# Throat Pain



## Giantsbran1227 (Feb 21, 2010)

I've been smoking cigars for 8 months, about 3 a week. I'm 18.

3 weeks ago I developed a sharp pain in my throat. It feels like it's around my adam's apple, on my left side. It comes and goes throughout the day, and when it hurts, it hurts alot. It feels like someone is driving a knife into that area of my throat.

I'm petrified that I have throat cancer. Doc said he didn't know what it was and gave me a medicine that did not help. What do you guys think....


----------



## cubanrob19 (Jun 15, 2010)

I dont know ... did you go to an Ear-Nose-Throat doctor or just a regular physician? There are so many different sensitive things in your throat ... an ENT doctor should be able to run tests to see if it might be one of the many glands in your throat, or some kind of infection or something! 

Im no doctor, but I seriously doubt you can get throat cancer from 8 months of mildly smoking cigars. 

Best of luck, and hope you get better soon!


----------



## fiddlegrin (Feb 8, 2009)

+1

Best wishes, :thumb:


----------



## mike91LX (Aug 12, 2009)

pretty much everything cuban rob said. but i didnt think throat cancer could come on that fast at least i hope not. good luck


----------



## Turtle (Aug 24, 2010)

Giantsbran1227 said:


> I've been smoking cigars for 8 months, about 3 a week. I'm 18.
> 
> 3 weeks ago I developed a sharp pain in my throat. It feels like it's around my adam's apple, on my left side. It comes and goes throughout the day, and when it hurts, it hurts alot. It feels like someone is driving a knife into that area of my throat.
> 
> I'm petrified that I have throat cancer. Doc said he didn't know what it was and gave me a medicine that did not help. What do you guys think....


Brandon - really you need to make sure to go back to the Dr again. Although you can find many useful things on the internet - diagnosing is one of the worst (for anything severe at least).

You probably are just fine, but you need to get checked out - as was stated, an ENT (ear nose and throat) DR is going to be able to figure out what is going on.

As for cancer (have several Drs in the family) - they still *really* don't know what/how/why about it. After 8 months smoking? Insanely doubtful - many smokers never have cancer. Smoking may not be good for your health, but neither is the cell phones, wifi, radio, tv, satellite - all the other signals we have bouncing through us on a daily basis.

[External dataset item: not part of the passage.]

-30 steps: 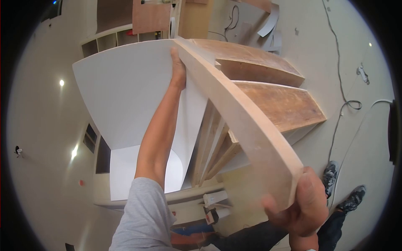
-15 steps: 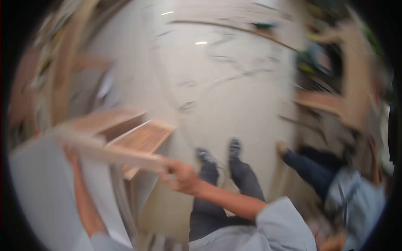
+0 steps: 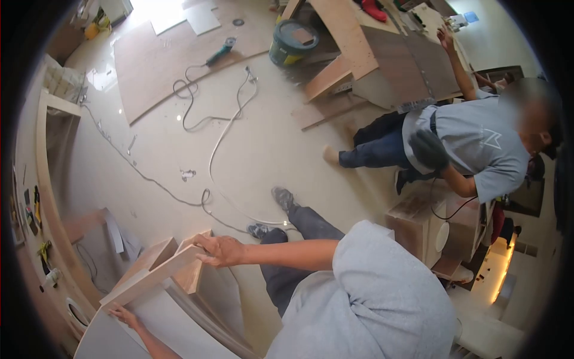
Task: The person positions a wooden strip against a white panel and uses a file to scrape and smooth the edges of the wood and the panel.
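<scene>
A long pale wooden strip lies along the edge of a white panel at the lower left. My right hand grips the strip's far right end, with the fingers bent over it. Beside the strip's left part, my left hand rests on the white panel with its fingers spread. Open wooden box-like pieces stand just beyond the strip, and curved pale edges of a cabinet show below it.
A co-worker in a grey shirt stands at the right, beside a wooden workbench. Cables run across the floor. A green power tool lies on a large board near a bucket. Hand tools lie at the far left.
The view has swung to the right, bringing the co-worker and bench further in. The strip and both my hands now appear lower. My right hand still grips the strip.
</scene>
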Demonstrator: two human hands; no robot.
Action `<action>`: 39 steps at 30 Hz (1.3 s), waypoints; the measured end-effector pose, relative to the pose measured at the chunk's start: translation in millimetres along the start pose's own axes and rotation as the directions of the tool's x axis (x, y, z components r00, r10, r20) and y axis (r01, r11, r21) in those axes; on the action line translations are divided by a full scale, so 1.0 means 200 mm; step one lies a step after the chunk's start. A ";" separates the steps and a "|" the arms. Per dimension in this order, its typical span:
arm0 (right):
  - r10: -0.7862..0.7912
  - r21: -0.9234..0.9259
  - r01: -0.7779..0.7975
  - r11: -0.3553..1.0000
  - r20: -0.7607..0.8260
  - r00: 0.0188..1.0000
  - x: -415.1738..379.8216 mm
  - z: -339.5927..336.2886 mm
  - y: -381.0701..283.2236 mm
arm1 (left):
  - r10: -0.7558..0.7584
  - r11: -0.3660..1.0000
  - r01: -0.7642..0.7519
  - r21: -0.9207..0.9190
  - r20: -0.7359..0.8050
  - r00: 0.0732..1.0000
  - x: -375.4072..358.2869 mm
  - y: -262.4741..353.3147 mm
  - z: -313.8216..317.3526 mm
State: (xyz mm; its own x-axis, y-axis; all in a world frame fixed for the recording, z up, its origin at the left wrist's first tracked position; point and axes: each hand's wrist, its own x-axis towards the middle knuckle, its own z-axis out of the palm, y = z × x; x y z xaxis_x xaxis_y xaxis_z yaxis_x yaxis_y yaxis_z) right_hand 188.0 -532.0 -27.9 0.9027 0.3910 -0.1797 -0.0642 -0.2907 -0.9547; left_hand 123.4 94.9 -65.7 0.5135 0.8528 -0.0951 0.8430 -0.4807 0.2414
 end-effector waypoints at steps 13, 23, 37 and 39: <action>0.145 -0.254 -0.116 0.960 0.098 0.985 0.00 0.02 -0.11 | 0.114 0.989 -0.102 -0.110 0.110 0.987 0.19 0.03 -0.01; 0.178 -0.494 -0.141 0.858 0.029 0.984 0.00 0.03 -0.17 | 0.105 0.991 -0.095 -0.089 0.116 0.988 0.16 0.19 -0.01; -0.839 0.069 0.912 0.405 -0.370 0.400 -0.59 -0.50 -2.01 | 0.071 0.989 -0.094 0.118 0.185 0.980 0.12 0.30 -0.02; -0.807 -0.111 0.966 0.235 -0.576 0.130 -0.56 -0.45 -2.10 | 0.084 0.987 -0.108 0.121 0.186 0.979 0.13 0.28 -0.01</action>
State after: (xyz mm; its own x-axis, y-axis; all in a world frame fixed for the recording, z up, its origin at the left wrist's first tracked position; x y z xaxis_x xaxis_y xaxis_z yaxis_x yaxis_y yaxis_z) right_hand 152.4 -531.7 413.4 0.4142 -0.2170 0.8839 0.9039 0.2122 -0.3715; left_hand 184.3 90.7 -53.5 0.6034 0.7563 -0.2527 0.7958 -0.5911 0.1313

Best of luck, make sure to update us!


----------



## Raul (Sep 15, 2010)

Brandon, I doubt it would be cancer of any kind so soon. I agree with Turtle. Go back to the doctor. Gargle some table salt in warm water until you can get to the doctor. That usually helps with a throat issue and relieves some pain. Please keep us updated.


----------



## aroma (Apr 12, 2010)

Giantsbran1227 said:


> ... Doc said he didn't know what it was and gave me a medicine that did not help. ....


My advice: go to an "ear, nose, and throat" specialist. I'd be surprised if you had cancer, but if I had a pain as sharp as you describe, I'd want a specific diagnosis from an expert, if at all possible.


----------



## Cigary (Oct 19, 2007)

Listen to the guys even with the trepidation you already have. An ounce of prevention is worth a pound of cure. Catching anything early is key ( not that you have anything ) but listen to your body and be responsible to is. Keep us posted.


----------



## Athion (Jul 17, 2010)

What everyone else said... VERY important to get it checked out. It could be just a strained muscle, could be the Black Plague reborn, either way, a Dr needs to see it  

Hope its something really really minor and you get to feeling better ASAP!


----------



## xJaCkSlApx (May 7, 2010)

I barely started to smoke cigars for about 8 month and i am 18 and also I have the same sharp pain on my throat left side but the thing is i didn't smoke a cigar for at least 4 days. My throat was fine for all those days. Today i smoked a cigar now my throat is doing the pain . Im assuming my lymph nodes are just overwhelmed since there the first line of defense in your mouth. Im going stop stop smoking cigars for about 3 weeks and see how it progresses


----------



## Giantsbran1227 (Feb 21, 2010)

Well I never went to a doctor because my throat started feeling better after about 3 weeks. Thank you all for your help and concern.


----------



## Kevin Keith (Jan 24, 2010)

It could be cancer. Some people are predisposed. A guy I grew up with who died from oral cancer at age 17. He hadn't been dippin' long at all. Maybe a year. Metastasized, dead in a matter of months. It's a real danger and more dangerous for some than others. You never know till you pull the trigger.


----------



## Mante (Dec 25, 2009)

FFS get a second opinion. The very least they should do is an ultrasound to see if there is a lump & if so a biopsy. If the pain recedes & does not return it can just be an injured muscle around your larynx. You should not be overly concerned meanwhile as long as no pain returns. Just my 0.02C. Be well mate.


----------



## zenbamboo (Aug 30, 2010)

I think it is not a good idea to seek medical advice from the internet. If your first intuition is that something is physically wrong, then seek the advice from a doctor like you did. And if you are still not satisfied, by all means you should seek a second opinion from another doctor until you are satisfied with what you hear. In fact I would say that if you were given a diagnosis of cancer that you seek a second and third opinion post haste. You want to make sure you have the correct diagnosis as early as possible.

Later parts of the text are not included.